Computational Modelling Group

Seminar  5th July 2016 6 p.m.  58/1023 (Murray Building L/R G)

Writing Python to process millions of row of mobile data - in a weekend

Robin Wilson
University of Southampton

Web page
http://southampton-python.github.io/
Categories
Built Environment, Complex Systems, Computational Social Science, Data Aggregation, Data Management, Data Science, Database, Digital Humanities, Environmental hazards, Healthcare modelling, Human environment interaction, Human population, Mobile phone data, Python, Sensor Networks, Social and Socio-economic Systems, Software Engineering, statistical analysis, Wireless Communications
Submitter
Thomas Kluyver

In April 2105 there was a devastating earthquake in Nepal, killing thousands and displacing hundreds of thousands more. Robin Wilson was working for the Flowminder Foundation (www.flowminder.org) at the time, and was given the task of processing millions of rows of mobile phone call records to try and extract useful information on population displacement due to the disaster. The aid agencies wanted this information as quickly as possible – so he was given the unenviable task of trying to produce preliminary outputs in one bank-holiday weekend…

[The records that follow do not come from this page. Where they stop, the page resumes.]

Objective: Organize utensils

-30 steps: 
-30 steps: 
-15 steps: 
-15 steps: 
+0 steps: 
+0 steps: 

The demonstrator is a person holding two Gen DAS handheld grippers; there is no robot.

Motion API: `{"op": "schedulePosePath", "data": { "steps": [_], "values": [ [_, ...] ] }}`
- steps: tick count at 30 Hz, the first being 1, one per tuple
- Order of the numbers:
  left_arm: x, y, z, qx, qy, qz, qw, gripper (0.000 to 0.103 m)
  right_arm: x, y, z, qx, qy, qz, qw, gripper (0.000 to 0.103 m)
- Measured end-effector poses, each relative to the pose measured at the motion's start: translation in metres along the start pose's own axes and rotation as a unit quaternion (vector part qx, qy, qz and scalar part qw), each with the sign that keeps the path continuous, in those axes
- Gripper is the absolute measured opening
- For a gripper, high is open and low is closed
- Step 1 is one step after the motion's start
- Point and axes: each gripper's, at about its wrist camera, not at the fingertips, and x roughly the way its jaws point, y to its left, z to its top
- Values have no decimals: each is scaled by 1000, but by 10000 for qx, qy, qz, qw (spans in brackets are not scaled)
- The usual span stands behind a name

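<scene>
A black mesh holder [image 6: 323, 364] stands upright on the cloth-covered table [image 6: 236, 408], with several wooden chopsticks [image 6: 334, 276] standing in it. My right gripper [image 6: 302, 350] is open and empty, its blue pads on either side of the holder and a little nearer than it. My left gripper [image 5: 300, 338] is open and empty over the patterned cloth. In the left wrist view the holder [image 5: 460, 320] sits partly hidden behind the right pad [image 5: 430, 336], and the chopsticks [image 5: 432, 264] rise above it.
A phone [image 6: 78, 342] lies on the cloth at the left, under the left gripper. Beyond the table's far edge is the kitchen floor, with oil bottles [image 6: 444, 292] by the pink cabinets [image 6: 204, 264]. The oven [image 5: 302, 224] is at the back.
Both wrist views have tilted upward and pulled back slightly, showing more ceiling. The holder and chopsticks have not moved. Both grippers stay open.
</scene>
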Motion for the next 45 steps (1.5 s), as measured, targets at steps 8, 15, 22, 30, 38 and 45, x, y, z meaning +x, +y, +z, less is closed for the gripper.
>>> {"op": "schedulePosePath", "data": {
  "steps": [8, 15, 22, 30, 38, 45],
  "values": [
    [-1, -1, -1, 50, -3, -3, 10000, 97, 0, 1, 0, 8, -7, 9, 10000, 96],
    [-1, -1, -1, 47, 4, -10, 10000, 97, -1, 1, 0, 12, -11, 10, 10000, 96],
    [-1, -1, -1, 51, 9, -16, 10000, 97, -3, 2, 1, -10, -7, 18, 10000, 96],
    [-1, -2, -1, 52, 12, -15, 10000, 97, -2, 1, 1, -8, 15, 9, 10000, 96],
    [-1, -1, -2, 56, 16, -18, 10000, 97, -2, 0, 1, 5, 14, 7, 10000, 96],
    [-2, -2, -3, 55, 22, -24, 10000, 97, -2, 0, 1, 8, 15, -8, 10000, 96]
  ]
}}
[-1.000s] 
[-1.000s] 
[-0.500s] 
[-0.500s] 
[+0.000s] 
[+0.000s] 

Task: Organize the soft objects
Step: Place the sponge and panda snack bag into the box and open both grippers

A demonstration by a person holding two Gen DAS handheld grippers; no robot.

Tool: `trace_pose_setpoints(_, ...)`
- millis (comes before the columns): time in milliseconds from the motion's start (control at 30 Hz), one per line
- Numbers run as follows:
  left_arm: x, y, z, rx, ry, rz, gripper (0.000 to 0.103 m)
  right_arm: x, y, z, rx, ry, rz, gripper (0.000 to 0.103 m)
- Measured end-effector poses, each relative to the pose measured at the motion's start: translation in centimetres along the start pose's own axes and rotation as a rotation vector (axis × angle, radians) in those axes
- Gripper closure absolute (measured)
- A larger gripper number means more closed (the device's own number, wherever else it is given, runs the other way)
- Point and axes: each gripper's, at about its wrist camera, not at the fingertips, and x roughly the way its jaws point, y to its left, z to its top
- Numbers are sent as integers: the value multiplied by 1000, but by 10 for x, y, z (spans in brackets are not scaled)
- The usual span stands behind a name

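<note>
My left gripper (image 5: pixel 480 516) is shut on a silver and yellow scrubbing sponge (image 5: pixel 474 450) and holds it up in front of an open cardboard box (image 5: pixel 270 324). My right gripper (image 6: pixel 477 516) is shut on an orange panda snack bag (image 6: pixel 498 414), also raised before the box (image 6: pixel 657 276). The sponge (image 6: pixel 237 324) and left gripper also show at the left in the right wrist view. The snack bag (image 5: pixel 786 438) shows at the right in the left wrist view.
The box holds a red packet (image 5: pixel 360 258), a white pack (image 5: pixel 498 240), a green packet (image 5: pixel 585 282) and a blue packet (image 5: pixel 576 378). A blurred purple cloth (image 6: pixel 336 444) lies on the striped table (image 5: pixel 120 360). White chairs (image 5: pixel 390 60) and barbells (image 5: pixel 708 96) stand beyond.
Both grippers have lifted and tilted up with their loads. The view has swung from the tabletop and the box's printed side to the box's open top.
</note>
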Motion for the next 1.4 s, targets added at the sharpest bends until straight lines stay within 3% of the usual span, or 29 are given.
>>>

This talk is the story of how he wrote code in Python to do this, and what can be learnt from his experience. Along the way he’ll show how Python enables rapid development, introduce some lesser-used built-in data structures, and show a slightly different approach to data processing.

Robin Wilson is a Research Fellow at the University of Southampton, and an Analyst at the Flowminder Foundation. His research focuses on applications of satellite imagery, and he is currently finishing the development of an algorithm to monitor air pollution from satellite imagery at an unprecedented resolution. He is an experienced Python programmer, and has released a number of open-source Python modules (see github.com/robintw). He blogs at blog.rtwilson.com and tweets @sciremotesense.